Para garantir que as pessoas estão compreendendo e manuseando corretamente as informações do Siga Brasil, ele configurou o Google Alerts para receber um e-mail sempre que a plataforma for mencionada em alguma reportagem ou site de notícias. Algumas vezes, até refaz o caminho dos repórteres para checar informações, testar outras possibilidades, analisar os dados mencionados e pensar em formas mais práticas de apresentá-los. Todos os servidores da Consultoria e do Prodasen empenhados em desenvolver o Siga Brasil fazem esse trabalho de aprimoramento como tarefa extra, sem remuneração adicional. “A burocracia, quando funciona, é uma maravilha”, diz a economista Alessandra Cardoso, da ONG Inesc.
Por ter acompanhado de perto os últimos trinta anos de mudanças no Orçamento da União, Cavalcante Neto tem uma visão pragmática sobre o recente protagonismo do Congresso na distribuição do dinheiro público. “Em matéria orçamentária, o Congresso percebeu que era um elefante amarrado num pé de alface”, diz, recorrendo à analogia criada por um colega de trabalho.
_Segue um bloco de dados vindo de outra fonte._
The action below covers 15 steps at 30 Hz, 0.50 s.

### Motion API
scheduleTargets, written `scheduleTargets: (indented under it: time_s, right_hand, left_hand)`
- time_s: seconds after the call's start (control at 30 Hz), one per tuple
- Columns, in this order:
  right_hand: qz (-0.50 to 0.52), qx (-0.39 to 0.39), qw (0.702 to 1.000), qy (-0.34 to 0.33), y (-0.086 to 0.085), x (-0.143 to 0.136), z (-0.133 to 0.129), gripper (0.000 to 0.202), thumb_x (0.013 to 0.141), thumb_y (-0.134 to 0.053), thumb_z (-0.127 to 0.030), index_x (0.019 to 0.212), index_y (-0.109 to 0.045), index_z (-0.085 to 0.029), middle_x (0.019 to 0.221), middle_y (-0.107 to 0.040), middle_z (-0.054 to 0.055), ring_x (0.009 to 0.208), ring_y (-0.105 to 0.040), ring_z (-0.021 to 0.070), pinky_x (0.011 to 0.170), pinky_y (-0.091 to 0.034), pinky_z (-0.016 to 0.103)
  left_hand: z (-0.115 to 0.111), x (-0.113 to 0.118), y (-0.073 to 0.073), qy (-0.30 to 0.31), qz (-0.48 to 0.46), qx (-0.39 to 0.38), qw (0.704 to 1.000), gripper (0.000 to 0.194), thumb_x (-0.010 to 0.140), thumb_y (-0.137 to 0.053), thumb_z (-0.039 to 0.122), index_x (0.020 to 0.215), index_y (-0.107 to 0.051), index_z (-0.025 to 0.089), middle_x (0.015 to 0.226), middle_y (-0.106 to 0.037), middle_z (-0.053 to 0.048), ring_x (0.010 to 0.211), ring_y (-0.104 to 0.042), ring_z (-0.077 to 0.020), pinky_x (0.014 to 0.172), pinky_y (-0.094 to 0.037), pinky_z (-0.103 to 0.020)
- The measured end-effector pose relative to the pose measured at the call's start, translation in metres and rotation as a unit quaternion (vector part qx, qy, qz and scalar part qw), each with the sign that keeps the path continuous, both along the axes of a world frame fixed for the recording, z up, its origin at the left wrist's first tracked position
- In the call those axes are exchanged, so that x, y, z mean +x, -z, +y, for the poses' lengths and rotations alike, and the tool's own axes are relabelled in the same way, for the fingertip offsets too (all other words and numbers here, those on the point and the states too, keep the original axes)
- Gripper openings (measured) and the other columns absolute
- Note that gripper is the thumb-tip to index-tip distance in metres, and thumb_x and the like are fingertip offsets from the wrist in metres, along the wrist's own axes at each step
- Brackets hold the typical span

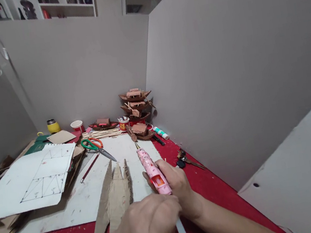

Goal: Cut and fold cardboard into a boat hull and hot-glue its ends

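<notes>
A pink glue gun (149, 164) points away from me, its metal tip up near a small brown boat. My right hand (174, 178) is wrapped round its handle. At its rear end, my left hand (151, 221) is closed on a whitish glue stick (181, 229), which sticks out below the fingers. Just left of the gun, a cut cardboard piece (116, 197) with pointed ends lies on white paper (135, 163), its lower part hidden behind my left hand.
Green and orange scissors (98, 148) and a pencil (89, 168) lie left of centre. A drawing sheet (44, 177) rests on cardboard at left. Stacked model boats (136, 105), thin sticks (105, 133) and cups stand behind. Keys (192, 162) lie by the right wall.
</notes>
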State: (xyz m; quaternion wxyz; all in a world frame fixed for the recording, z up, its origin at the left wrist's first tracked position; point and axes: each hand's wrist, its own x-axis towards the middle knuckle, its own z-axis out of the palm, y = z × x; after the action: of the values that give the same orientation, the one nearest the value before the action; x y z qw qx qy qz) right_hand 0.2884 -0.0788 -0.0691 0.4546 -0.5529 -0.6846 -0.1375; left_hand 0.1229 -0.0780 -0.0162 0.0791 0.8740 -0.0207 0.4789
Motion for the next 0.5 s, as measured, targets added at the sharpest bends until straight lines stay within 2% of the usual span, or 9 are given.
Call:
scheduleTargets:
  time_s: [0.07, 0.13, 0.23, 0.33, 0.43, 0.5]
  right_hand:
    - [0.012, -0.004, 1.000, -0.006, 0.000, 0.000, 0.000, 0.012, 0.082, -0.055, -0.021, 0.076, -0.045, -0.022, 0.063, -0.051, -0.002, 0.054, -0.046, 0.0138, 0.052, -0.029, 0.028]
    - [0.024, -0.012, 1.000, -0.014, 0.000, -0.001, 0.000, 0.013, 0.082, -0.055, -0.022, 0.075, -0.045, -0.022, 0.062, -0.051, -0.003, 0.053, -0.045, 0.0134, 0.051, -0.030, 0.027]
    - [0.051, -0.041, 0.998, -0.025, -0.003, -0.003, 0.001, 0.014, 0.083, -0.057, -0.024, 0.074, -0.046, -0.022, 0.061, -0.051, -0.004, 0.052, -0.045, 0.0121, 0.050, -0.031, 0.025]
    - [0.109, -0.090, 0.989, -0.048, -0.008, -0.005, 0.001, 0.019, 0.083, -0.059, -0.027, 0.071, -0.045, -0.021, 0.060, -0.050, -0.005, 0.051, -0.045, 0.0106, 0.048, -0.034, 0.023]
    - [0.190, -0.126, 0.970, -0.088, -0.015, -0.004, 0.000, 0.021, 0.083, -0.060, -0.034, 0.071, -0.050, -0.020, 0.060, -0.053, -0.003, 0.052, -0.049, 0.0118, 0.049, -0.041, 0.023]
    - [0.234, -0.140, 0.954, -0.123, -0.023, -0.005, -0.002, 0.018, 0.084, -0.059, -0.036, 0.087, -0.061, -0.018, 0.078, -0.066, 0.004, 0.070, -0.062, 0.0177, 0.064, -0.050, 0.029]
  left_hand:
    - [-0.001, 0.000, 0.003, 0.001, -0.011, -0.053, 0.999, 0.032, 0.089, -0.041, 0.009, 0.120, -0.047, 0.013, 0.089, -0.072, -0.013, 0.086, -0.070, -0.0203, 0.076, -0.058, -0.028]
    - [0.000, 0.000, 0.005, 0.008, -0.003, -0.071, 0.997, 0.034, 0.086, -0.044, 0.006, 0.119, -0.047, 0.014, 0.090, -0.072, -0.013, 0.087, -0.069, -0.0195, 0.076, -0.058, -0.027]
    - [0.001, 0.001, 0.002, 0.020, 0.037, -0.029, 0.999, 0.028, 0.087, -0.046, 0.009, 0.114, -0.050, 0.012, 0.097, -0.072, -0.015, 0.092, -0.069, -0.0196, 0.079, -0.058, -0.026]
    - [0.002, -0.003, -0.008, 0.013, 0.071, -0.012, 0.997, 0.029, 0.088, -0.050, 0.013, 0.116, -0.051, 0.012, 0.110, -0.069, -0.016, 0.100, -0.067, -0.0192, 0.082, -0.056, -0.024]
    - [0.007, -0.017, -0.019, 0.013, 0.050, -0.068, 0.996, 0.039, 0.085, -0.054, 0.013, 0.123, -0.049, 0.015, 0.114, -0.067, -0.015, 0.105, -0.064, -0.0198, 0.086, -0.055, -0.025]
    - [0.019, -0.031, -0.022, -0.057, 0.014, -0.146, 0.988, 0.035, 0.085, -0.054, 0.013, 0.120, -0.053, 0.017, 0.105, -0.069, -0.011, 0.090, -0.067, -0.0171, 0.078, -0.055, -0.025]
Mas ele prefere não se aprofundar em comentários sobre a política com “p” minúsculo, devido ao cargo que ocupa. “O Siga Brasil é uma fonte de informação, nós não fazemos análises”, diz, em tom protocolar.
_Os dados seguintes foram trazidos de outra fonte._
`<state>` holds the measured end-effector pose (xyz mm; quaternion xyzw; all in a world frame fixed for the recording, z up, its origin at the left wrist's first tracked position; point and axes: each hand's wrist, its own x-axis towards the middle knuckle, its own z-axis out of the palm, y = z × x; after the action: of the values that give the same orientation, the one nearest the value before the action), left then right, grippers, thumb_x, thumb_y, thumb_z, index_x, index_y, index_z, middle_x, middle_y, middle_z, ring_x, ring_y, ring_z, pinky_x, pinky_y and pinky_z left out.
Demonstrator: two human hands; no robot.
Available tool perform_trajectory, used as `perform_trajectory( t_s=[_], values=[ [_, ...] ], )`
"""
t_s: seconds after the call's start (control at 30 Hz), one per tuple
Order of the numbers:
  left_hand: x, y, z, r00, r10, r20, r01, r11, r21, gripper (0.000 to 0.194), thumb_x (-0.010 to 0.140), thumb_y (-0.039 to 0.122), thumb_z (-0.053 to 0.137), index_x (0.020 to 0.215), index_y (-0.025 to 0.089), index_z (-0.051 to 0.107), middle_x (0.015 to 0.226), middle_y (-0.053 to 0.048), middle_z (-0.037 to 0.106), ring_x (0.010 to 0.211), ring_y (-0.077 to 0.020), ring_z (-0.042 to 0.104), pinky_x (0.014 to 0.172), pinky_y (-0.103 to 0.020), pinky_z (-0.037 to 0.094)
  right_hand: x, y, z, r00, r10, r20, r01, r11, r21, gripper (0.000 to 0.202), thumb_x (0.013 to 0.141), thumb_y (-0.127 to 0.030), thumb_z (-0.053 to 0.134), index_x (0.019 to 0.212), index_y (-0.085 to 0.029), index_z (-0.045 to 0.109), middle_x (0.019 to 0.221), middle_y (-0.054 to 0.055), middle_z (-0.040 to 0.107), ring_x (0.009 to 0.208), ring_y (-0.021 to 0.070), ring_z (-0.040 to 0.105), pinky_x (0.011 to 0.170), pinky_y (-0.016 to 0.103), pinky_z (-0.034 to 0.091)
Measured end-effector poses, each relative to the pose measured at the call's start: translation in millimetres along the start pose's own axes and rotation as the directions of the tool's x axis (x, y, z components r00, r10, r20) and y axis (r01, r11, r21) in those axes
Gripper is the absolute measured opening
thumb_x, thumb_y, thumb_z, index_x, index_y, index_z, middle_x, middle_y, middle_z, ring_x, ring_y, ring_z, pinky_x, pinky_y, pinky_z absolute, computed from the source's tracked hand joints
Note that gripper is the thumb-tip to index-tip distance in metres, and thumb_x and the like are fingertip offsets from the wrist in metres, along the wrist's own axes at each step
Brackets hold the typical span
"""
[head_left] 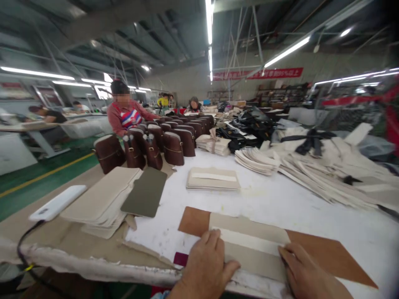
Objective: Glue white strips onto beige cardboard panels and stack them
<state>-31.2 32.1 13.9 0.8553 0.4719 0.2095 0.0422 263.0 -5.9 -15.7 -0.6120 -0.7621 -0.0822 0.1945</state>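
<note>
- Beige panel (254,258) lies flat on the white work surface (280,199) at the near edge of the table (81,245), right in front of me; a white strip (249,241) runs lengthwise along it.
- Brown leather-like material (330,253) shows past both ends of the panel; I cannot tell whether it is one piece or two.
- My left hand (204,259) is unclenched, fingertips down at the strip's left end, thumb spread out over the panel.
- My right hand (301,265) has curled fingers at the strip's right end; I cannot tell whether it grips anything.
- Small purple piece (181,259) just beside my left hand.
- Beyond the panel, a low stack of beige pieces (213,185), white strip on the top one.
- To my left, an olive-green sheet (145,193) overlapping a pile of beige sheets (99,195); farther left, a white device (59,202) with a black cable (23,236).
- Farther back, rows of dark brown bags (173,149), a co-worker in red (134,114) near them.
</note>
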Motion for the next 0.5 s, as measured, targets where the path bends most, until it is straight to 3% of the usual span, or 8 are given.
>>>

A armadura burocrática, tantas vezes incompreendida, é necessária para quem lida com interesses diretos de pessoas poderosas. Gil Castello Branco, da Associação Contas Abertas, se lembra de uma ocasião em que vieram à tona detalhes de despesas legislativas, e alguns parlamentares se surpreenderam ao saber que tudo constava no Siga Brasil, para quem quisesse ver. “Alguns comentaram que essa transparência era um tiro no próprio pé”, diz ele, sem citar nomes. “Hoje eu creio que a existência do Siga é irreversível, mas como a tecnologia evolui muito rapidamente, é preciso que o Senado realize investimentos permanentes para aprimorar o sistema sempre que necessário.”
Não deixa de ser curioso que o projeto mais inovador para o futuro do Siga Brasil, o de inteligência artificial, esteja sob responsabilidade de um dos membros mais antigos da Consultoria. “O Orlando é o nosso Professor Pardal”, define a colega Rita Santos, fazendo referência ao inventor incansável criado por Walt Disney. “Outro dia ele chegou aqui com uma pilha de livros de um autor bambambã sobre como transmitir informações por meios gráficos e visuais sem distorcê-las. Ele sempre vem com umas coisas que a gente jamais pensaria em estudar.”
Atualmente, Cavalcante Neto divide seu tempo entre as atividades da Consultoria, o aprimoramento do Siga e o projeto de IA – além da busca de uma solução para os obstáculos que aparecem. O rolo do software que só aceita cartão de crédito já foi resolvido, com apoio do diretor executivo de gestão do Senado. Alguns protótipos de IA já estão sendo planejados pela equipe da consultoria.
Para que o conhecimento acumulado em trinta anos não se perca, ele também está treinando dois consultores recém-concursados, que no futuro darão continuidade ao trabalho. “Toda a complexidade do Orçamento é muito importante para o controle”, diz Flávio Luz, atual consultor-geral do Orçamento do Senado. “Orçamento público nunca vai ser simples porque ele não pode ser simples.” Por isso mesmo, é fundamental formar servidores capazes de fazer essa tradução. “Estamos criando novos Orlandos”, brinca Luz.
Cavalcante Neto planeja se aposentar em setembro do ano que vem – e não parece melancólico ao falar do futuro. “O Siga não é meu, é uma construção coletiva”, diz. “Com 19 anos, eu decidi que queria trabalhar para o país, não para enriquecer um empresário. Acho que já dei minha cota.” Embora não descarte totalmente a ideia de fazer palestras e cursos relacionados ao Orçamento, ele prefere pensar num ofício menos estressante para quando se afastar do Siga Brasil. “Eu vou, sei lá, plantar minhas baunilhas.”